## Tuesday, February 25, 2014

### Data silos and the regulatory burden

Carol Clark at the Chicago Fed has recently written about some of the issues surrounding high-speed trading.  Three of the five policy questions have important, unanswered econometrics issues:
• Are market participants underpricing the risks of HST?
• Do they have real-time controls to they need to manage these risks?
• Do regulators have the proper incentives and tools to identify and control market manipulation?
Two of these three are basic questions about risk, which is arguably the fundamental question underlying much of financial econometrics. The final question does not directly require risk measurement but it does require econometric tools to identify market manipulation.
I don’t think that many would quibble that these are important questions that need answers.  Unfortunately many of these are unanswerable using market data.  For example, it is possibly to characterize the short term risk of an asset price using a wide range of volatility or other measures.  It is not, however, possible to determine whether the episodes were characterized by unusual HST activity.

## Regulatory Burden and Risk

Currently only regulators have access to data at the granularity that is required to answer these questions.  This data is usually considered highly proprietary since studying it requires some forms of trader identification, which may, for example, allow proprietary trading algorithms to be reverse engineered.  This leaves the entire burden of addressing these challenging questions up to the regulators, who are often stretched dealing with more mundane tasks (e.g. Dodd-Frank rule writing).
On occasion, this data has been shared using various arrangements to permit outsiders access.  Most recently, this has not gone well.  The ambiguity surrounding the data, even for a visiting academic, creates a non-trivial risk: the more interesting the research, the less likely it is publishable.
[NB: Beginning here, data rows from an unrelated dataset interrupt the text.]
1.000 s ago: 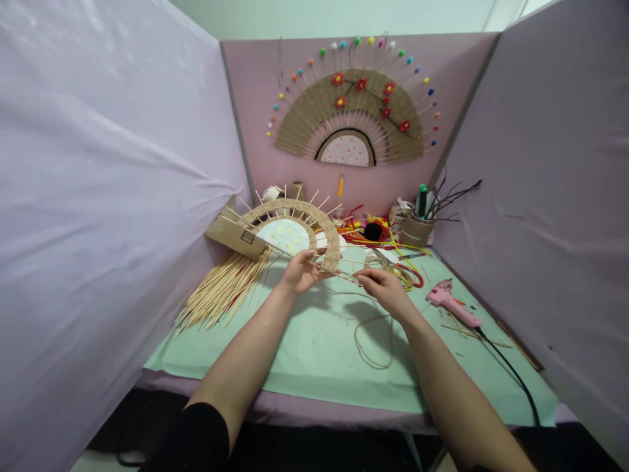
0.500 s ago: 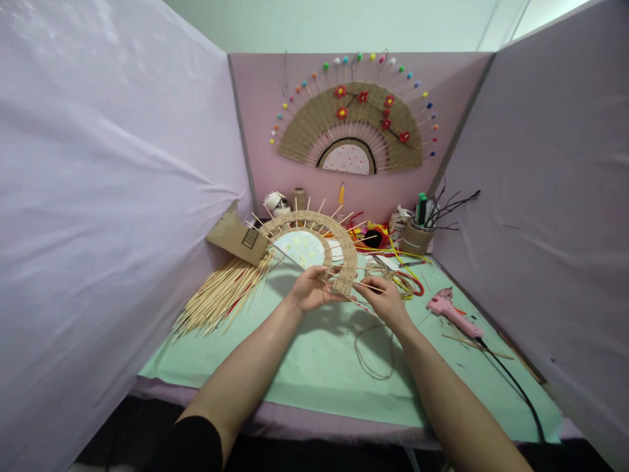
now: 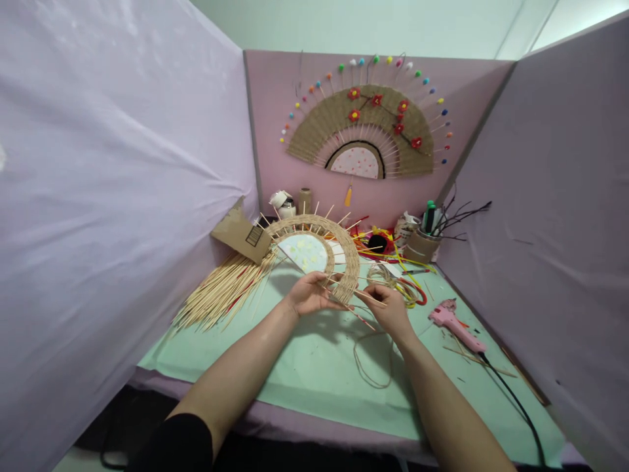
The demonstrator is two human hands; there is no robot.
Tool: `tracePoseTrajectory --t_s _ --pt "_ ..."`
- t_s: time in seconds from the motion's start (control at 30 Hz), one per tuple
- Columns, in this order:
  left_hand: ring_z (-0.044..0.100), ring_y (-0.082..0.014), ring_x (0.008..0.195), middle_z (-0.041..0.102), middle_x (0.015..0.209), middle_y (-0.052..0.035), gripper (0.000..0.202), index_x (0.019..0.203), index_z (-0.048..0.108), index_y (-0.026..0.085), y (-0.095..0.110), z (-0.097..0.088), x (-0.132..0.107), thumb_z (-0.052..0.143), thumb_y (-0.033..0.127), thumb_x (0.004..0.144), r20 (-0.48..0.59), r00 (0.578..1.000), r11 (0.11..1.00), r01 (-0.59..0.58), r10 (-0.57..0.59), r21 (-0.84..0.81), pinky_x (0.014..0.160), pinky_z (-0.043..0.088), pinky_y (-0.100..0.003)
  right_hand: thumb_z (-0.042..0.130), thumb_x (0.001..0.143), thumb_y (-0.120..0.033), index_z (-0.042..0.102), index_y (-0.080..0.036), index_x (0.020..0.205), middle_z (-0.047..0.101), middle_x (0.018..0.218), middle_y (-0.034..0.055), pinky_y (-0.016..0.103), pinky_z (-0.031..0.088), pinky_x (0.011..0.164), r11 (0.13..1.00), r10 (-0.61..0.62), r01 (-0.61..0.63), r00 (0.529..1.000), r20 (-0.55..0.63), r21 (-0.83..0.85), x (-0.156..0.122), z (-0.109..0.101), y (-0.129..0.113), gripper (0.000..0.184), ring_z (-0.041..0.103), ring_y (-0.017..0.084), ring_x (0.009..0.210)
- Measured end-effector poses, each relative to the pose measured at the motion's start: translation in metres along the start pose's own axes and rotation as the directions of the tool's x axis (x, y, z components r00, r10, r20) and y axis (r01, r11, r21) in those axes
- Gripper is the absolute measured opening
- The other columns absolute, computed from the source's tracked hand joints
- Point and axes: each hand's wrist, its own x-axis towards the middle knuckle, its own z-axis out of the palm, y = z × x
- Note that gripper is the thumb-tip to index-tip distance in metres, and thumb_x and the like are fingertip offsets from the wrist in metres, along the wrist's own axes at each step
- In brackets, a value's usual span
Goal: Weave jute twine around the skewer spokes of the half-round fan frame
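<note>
I hold a half-made fan above the green mat: thin wooden sticks spread out from a pale half-round card, with tan twine woven across them in a band. My left hand grips the fan at its lower right end, fingers closed around the sticks. My right hand is right beside it, fingers pinched on the twine at the end of the woven band. A loose length of that twine loops down onto the mat below my right wrist.
A heap of bare sticks lies at left, by a cardboard box. A pink glue gun with black cord lies at right. Coloured wires, twine spools and a pen cup crowd the back. A finished fan hangs on the wall.
The fan has turned and dropped a little toward me, and my right hand has moved in closer to the left, onto the end of the woven band.
</note>
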Motion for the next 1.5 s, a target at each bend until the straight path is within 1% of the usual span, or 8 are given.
tracePoseTrajectory --t_s 0.2,0.33,0.5,0.63,0.83,1.07,1.3,1.5 --pt "0.065 -0.0306 0.092 0.068 0.099 -0.0173 0.037 0.105 0.061 0.006 0.001 0.001 -0.001 0.039 0.017 0.077 0.004 1.000 0.999 0.027 -0.028 0.034 0.087 0.042 -0.053 0.063 0.073 -0.050 0.045 -0.017 0.049 0.035 0.049 -0.0035 0.024 0.025 0.047 0.999 0.038 -0.038 0.997 0.063 -0.004 0.000 -0.001 -0.003 0.045 0.030 0.009 0.049" --pt "0.064 -0.0309 0.093 0.068 0.099 -0.0187 0.039 0.107 0.060 0.005 0.009 -0.003 -0.010 0.039 0.018 0.076 -0.017 0.998 0.997 0.054 -0.053 0.057 0.085 0.044 -0.050 0.067 0.069 -0.050 0.046 -0.017 0.052 0.037 0.051 -0.0036 0.024 0.026 0.047 0.999 0.039 -0.038 0.997 0.073 -0.007 0.001 -0.003 -0.003 0.043 0.032 0.009 0.050" --pt "0.061 -0.0323 0.103 0.067 0.101 -0.0202 0.043 0.113 0.056 0.004 0.018 -0.012 -0.024 0.040 0.020 0.076 -0.024 0.994 0.992 0.108 -0.106 0.066 0.090 0.040 -0.051 0.067 0.070 -0.050 0.053 -0.017 0.060 0.044 0.053 -0.0027 0.024 0.030 0.049 0.998 0.000 0.004 0.998 0.067 -0.061 0.002 -0.009 0.000 0.036 0.036 0.010 0.051" --pt "0.060 -0.0333 0.105 0.067 0.103 -0.0199 0.042 0.111 0.056 0.004 0.018 -0.021 -0.029 0.040 0.020 0.076 -0.036 0.996 0.994 0.089 -0.086 0.069 0.092 0.038 -0.054 0.068 0.069 -0.049 0.057 -0.017 0.069 0.052 0.059 -0.0004 0.025 0.034 0.050 0.991 -0.058 0.075 0.988 0.142 -0.113 0.004 -0.017 0.001 0.033 0.042 0.011 0.053" --pt "0.060 -0.0343 0.105 0.067 0.103 -0.0203 0.039 0.108 0.058 0.005 0.023 -0.031 -0.030 0.042 0.018 0.075 -0.052 0.998 0.995 0.033 -0.028 0.090 0.092 0.038 -0.054 0.068 0.071 -0.046 0.055 -0.019 0.095 0.053 0.070 -0.0002 0.026 0.041 0.055 0.996 -0.091 0.093 0.982 0.164 -0.002 0.007 -0.023 0.011 0.039 0.048 0.013 0.058" --pt "0.059 -0.0347 0.105 0.067 0.102 -0.0175 0.039 0.108 0.059 0.006 0.020 -0.031 -0.033 0.042 0.020 0.075 -0.053 0.988 0.980 0.153 -0.147 0.124 0.089 0.041 -0.053 0.060 0.079 -0.040 0.062 -0.018 0.075 0.060 0.074 0.0051 0.029 0.041 0.062 0.961 -0.220 0.227 0.974 0.060 -0.155 0.007 -0.020 0.007 0.023 0.053 0.016 0.067" --pt "0.058 -0.0347 0.108 0.066 0.103 -0.0183 0.041 0.109 0.059 0.006 0.019 -0.024 -0.037 0.042 0.018 0.074 0.008 0.993 0.991 0.119 -0.120 0.064 0.089 0.041 -0.055 0.062 0.077 -0.044 0.060 -0.018 0.067 0.055 0.056 0.0004 0.027 0.037 0.054 0.957 -0.213 0.173 0.964 -0.158 -0.233 -0.001 -0.005 0.006 0.029 0.045 0.012 0.051" --pt "0.055 -0.0358 0.111 0.064 0.109 -0.0190 0.041 0.106 0.060 0.006 0.015 -0.018 -0.037 0.041 0.019 0.072 0.023 0.993 0.992 0.117 -0.118 0.046 0.088 0.042 -0.054 0.062 0.075 -0.050 0.054 -0.018 0.057 0.049 0.050 -0.0004 0.026 0.033 0.051 0.961 -0.180 0.144 0.974 -0.138 -0.237 -0.001 -0.003 0.004 0.037 0.040 0.012 0.049"
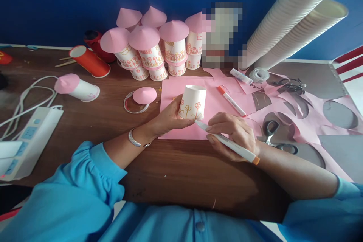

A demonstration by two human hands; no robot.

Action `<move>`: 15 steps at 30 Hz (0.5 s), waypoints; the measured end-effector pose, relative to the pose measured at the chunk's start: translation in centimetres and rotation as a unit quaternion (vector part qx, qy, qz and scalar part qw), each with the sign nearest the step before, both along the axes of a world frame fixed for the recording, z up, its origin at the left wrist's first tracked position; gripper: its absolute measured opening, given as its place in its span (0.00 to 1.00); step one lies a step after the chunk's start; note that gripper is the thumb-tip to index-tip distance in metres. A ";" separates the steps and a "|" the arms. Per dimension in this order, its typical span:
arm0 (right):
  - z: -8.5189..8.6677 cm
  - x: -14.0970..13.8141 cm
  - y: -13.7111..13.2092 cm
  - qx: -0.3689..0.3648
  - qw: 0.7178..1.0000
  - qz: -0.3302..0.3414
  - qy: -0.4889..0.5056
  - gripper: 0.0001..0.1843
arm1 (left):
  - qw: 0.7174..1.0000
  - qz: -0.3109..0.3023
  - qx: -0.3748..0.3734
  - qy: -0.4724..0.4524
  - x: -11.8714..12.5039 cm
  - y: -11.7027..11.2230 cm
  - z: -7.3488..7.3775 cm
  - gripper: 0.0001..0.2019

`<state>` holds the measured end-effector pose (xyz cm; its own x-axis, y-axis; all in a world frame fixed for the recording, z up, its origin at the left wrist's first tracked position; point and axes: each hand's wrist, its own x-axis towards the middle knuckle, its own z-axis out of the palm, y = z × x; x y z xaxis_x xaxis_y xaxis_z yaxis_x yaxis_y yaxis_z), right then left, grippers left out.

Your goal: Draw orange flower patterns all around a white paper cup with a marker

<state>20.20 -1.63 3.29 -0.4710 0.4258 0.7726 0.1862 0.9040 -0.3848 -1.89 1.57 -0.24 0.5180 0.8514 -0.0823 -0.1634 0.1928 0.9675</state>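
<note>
1. Head view: your left hand (171, 117) gripped the white cup (193, 98) mid-frame, mouth up, nearly upright.
2. Your right hand (234, 134) pinched the marker (237, 149), long axis slanting to lower right; the cup sat up-left of those fingers. Tip at or near the cup's bottom edge; your left thumb was nearest it.
3. Print on the spare marker (231, 101), right of centre, was too small to read.

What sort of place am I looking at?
Likely a desk set up for paper crafts; which building, I can't tell. The signs: a marker held to a flower-patterned cup, scissors, and pink paper with round holes.
</note>
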 end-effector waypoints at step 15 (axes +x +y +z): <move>0.0 0.4 0.3 -0.018 0.998 -0.067 0.011 0.12 | 0.994 0.007 -0.068 -0.085 -0.1 0.1 0.3 0.30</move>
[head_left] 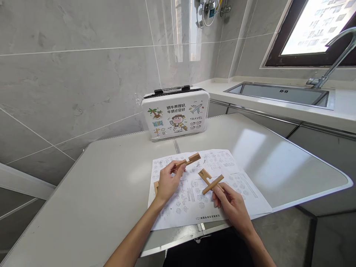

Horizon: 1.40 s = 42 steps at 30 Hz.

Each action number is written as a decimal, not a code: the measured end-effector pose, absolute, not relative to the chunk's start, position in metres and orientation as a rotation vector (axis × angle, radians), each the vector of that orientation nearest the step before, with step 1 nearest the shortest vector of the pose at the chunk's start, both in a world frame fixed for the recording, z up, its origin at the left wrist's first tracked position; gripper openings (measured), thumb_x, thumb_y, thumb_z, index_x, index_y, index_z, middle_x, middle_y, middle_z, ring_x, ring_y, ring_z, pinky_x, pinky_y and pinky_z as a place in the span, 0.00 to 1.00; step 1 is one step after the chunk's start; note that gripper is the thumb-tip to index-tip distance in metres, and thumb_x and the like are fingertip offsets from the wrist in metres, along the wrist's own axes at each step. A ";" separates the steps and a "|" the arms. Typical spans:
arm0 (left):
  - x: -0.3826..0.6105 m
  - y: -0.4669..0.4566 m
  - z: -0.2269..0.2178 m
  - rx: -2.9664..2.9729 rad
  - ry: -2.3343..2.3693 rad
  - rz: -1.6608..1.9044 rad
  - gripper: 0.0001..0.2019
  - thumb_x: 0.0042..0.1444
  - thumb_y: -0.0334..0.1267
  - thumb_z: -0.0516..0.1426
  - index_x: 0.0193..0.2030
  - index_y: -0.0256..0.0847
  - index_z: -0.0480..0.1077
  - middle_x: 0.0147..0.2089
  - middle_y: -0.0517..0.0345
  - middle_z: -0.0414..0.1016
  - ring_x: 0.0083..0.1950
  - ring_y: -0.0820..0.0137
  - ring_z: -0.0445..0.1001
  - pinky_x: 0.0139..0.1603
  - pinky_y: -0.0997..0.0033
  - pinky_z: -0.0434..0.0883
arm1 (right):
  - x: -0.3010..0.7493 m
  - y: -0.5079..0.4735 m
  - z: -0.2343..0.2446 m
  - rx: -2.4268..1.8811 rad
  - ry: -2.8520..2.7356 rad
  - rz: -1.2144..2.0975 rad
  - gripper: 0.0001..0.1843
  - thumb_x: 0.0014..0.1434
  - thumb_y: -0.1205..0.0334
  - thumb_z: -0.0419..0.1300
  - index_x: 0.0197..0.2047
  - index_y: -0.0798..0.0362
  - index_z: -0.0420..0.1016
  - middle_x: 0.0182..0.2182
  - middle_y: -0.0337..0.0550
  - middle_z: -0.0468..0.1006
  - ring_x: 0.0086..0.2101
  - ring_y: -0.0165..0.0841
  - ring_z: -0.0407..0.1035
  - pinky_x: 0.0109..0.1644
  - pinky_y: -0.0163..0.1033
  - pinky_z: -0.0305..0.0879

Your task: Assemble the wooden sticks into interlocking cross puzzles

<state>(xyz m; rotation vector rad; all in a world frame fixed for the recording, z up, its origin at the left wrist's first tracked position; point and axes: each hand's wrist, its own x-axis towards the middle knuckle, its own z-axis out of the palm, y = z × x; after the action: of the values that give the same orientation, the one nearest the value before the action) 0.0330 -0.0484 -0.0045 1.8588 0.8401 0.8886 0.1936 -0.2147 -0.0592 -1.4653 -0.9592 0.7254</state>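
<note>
My left hand point(170, 181) pinches a notched wooden puzzle piece point(194, 158) above the printed sheet, its free end pointing right. In my right hand point(232, 202) are two wooden pieces crossed over each other: a flat notched one point(205, 174) with a dark mark, and a thin bar point(213, 184) lying across it. The two hands are apart, and their pieces do not touch. Another wooden piece point(156, 186) rests on the paper, mostly hidden behind my left hand. Small puzzle drawings cover the white sheet point(201, 205).
A white cartoon-printed case point(178, 116) in clear plastic stands at the back of the light grey folding table point(116, 185), near the tiled wall. To the right are a counter with a sink point(275, 94) and a tap point(333, 63), under a window.
</note>
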 end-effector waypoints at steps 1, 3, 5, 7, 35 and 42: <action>0.033 -0.048 -0.002 1.792 0.806 0.874 0.15 0.68 0.51 0.59 0.44 0.41 0.77 0.36 0.57 0.78 0.36 0.69 0.74 0.41 0.69 0.70 | 0.194 -0.215 -0.059 -1.466 -0.963 0.724 0.22 0.73 0.45 0.54 0.32 0.50 0.72 0.25 0.39 0.73 0.26 0.34 0.67 0.34 0.37 0.65; 0.033 -0.048 0.000 1.687 0.738 0.837 0.17 0.66 0.53 0.60 0.42 0.40 0.77 0.35 0.58 0.76 0.34 0.70 0.72 0.38 0.70 0.69 | 0.194 -0.215 -0.059 -1.462 -0.979 0.725 0.21 0.73 0.46 0.54 0.33 0.50 0.72 0.25 0.39 0.73 0.26 0.33 0.67 0.35 0.37 0.65; 0.033 -0.048 0.000 1.623 0.667 0.795 0.19 0.65 0.56 0.60 0.40 0.39 0.76 0.32 0.59 0.72 0.32 0.71 0.68 0.36 0.71 0.68 | 0.194 -0.215 -0.059 -1.461 -1.010 0.728 0.21 0.73 0.46 0.54 0.33 0.50 0.72 0.25 0.39 0.73 0.26 0.33 0.67 0.35 0.37 0.64; 0.032 -0.049 0.001 1.604 0.597 0.747 0.20 0.66 0.57 0.59 0.37 0.39 0.75 0.31 0.60 0.68 0.31 0.72 0.66 0.36 0.71 0.67 | 0.194 -0.215 -0.058 -1.468 -1.069 0.733 0.21 0.74 0.47 0.54 0.32 0.51 0.71 0.25 0.39 0.72 0.27 0.33 0.67 0.35 0.37 0.64; 0.042 -0.075 0.003 1.610 0.415 0.330 0.18 0.67 0.54 0.58 0.36 0.40 0.71 0.38 0.55 0.75 0.38 0.69 0.74 0.33 0.74 0.71 | 0.181 -0.214 -0.052 -1.504 -1.645 0.444 0.11 0.66 0.68 0.55 0.32 0.49 0.73 0.24 0.37 0.71 0.24 0.31 0.60 0.29 0.36 0.52; 0.044 -0.072 0.001 1.577 0.410 0.257 0.16 0.67 0.51 0.59 0.35 0.39 0.74 0.38 0.56 0.77 0.39 0.68 0.74 0.44 0.68 0.72 | 0.180 -0.214 -0.050 -1.516 -1.725 0.384 0.12 0.67 0.67 0.55 0.30 0.49 0.65 0.24 0.36 0.68 0.24 0.30 0.57 0.30 0.36 0.51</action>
<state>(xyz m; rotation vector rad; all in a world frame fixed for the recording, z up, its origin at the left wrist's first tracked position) 0.0441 -0.0724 0.0012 1.5773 0.4102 0.2568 0.1797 -0.2140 -0.0503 -1.5165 -1.7246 0.3840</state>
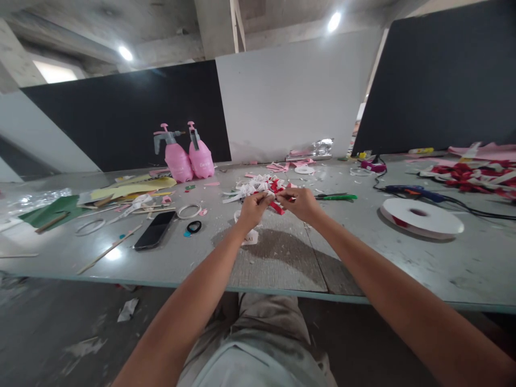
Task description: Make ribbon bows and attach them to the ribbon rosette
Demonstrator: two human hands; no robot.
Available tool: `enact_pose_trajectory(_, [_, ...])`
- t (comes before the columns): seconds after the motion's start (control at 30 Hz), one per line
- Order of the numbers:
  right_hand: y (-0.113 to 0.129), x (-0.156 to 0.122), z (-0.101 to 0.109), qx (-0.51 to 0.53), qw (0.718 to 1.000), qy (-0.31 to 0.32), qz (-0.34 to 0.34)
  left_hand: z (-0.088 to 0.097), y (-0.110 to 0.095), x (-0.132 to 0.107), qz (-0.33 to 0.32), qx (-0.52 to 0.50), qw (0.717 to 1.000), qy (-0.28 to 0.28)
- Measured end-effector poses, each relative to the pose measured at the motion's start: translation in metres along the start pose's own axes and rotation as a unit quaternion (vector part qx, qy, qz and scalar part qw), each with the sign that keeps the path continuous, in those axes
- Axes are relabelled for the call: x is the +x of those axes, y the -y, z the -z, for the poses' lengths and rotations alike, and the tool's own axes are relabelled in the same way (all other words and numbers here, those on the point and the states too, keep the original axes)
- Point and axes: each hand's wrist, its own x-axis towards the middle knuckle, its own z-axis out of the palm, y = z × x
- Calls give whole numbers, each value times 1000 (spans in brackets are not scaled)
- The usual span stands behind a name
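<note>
Both my arms reach out over the grey table (pixel 282 263). My left hand (pixel 253 208) and my right hand (pixel 300 203) are closed in pinches on a small red and white ribbon piece (pixel 276 206) held between them, just above the tabletop. Right behind the hands lies a heap of white and red ribbon scraps (pixel 258 187). A white printed tag (pixel 250 236) lies under my left wrist.
A black phone (pixel 155 229) and rings lie to the left, near two pink spray bottles (pixel 189 156) and coloured paper sheets (pixel 121 191). Green-handled scissors (pixel 336 196), a white ribbon spool (pixel 421 217), a glue gun (pixel 407 190) and red ribbon bows (pixel 471 177) lie right.
</note>
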Motion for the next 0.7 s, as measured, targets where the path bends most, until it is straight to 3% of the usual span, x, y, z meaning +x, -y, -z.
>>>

## Creative Solutions Needed

Simply releasing the raw data will clearly never satisfy all parties.  However, there are a number of solutions which could be used to improve access:
• Scramble trader identification information on a fixed schedule.  If traders have id $0,...,n_i$, then each day $i$ they are randomly reinitialized from the same set.  This would make it more difficult to reverse engineer since it is non-trivial to splice together data.
• Add a rule-based flag for HST trader-initiated trade.  This could be computed by the regulator based on some guidelines about what is a HST file (order rate, cancellation ate, resting time, net position, end-of-day position).  This would make it impossible to study individual trader activity, but would allow the higher-level questions to be addressed.